Start of Given data
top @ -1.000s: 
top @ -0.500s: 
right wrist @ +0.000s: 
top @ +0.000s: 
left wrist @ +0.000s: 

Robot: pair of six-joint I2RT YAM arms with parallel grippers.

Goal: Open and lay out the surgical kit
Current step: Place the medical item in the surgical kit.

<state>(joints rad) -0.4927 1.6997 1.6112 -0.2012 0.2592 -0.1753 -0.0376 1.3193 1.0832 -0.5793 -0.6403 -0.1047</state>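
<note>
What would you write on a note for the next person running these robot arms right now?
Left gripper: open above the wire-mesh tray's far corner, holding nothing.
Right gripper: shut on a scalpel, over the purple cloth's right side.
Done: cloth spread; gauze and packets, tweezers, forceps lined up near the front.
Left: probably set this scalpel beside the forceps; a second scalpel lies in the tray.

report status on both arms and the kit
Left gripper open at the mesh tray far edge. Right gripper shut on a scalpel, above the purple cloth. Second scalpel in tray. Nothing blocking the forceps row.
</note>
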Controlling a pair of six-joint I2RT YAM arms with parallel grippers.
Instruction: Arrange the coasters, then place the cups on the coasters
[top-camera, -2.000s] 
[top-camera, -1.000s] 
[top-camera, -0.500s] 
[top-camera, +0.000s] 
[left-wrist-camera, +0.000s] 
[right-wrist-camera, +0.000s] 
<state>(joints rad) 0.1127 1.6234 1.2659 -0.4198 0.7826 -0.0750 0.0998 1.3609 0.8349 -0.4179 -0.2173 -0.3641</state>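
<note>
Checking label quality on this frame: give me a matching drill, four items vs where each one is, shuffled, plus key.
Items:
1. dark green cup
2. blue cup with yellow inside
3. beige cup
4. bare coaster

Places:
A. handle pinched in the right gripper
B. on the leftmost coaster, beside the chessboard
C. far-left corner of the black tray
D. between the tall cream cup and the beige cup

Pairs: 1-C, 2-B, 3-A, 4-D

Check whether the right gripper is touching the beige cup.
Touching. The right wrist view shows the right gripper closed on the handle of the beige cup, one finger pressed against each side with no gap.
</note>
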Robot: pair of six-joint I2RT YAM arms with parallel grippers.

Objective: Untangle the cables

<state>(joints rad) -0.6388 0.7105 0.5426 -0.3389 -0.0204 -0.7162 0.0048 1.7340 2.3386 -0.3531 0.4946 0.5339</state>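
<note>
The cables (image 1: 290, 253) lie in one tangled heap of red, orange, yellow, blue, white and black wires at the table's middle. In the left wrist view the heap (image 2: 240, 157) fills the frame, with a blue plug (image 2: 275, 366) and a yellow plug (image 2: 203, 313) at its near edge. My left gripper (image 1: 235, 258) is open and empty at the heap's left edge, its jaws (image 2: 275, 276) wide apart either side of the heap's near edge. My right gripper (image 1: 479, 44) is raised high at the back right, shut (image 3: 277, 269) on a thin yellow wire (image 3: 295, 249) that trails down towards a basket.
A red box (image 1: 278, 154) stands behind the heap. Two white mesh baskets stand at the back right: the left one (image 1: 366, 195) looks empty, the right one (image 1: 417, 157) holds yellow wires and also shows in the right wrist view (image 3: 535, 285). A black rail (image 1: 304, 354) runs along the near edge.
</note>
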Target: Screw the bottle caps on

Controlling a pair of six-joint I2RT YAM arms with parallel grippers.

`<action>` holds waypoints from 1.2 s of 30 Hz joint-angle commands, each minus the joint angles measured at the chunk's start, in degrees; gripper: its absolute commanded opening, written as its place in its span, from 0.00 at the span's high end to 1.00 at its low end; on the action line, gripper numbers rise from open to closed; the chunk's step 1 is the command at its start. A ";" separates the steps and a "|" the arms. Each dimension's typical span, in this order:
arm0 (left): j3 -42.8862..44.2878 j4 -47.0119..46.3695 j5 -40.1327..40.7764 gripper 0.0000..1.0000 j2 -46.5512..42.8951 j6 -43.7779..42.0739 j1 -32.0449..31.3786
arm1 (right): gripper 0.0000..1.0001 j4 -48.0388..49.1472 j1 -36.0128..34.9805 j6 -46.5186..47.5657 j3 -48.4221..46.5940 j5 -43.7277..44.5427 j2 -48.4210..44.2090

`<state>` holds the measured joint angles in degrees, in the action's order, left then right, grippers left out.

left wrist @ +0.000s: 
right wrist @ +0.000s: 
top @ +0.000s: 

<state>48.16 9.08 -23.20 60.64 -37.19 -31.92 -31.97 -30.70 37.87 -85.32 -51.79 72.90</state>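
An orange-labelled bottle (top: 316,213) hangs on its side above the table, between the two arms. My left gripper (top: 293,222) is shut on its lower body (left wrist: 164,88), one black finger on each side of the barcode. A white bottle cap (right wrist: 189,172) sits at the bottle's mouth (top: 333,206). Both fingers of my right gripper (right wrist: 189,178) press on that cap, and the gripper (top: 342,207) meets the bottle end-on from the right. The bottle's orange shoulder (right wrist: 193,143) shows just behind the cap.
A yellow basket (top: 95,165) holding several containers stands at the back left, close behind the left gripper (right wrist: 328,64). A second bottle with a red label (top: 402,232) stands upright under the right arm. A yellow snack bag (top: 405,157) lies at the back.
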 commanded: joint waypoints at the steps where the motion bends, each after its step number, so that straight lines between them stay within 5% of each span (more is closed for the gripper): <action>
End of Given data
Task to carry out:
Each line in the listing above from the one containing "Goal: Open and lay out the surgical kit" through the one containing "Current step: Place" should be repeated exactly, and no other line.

Final answer:
Goal: Open and lay out the surgical kit
Current step: Place the medical item in the surgical kit.

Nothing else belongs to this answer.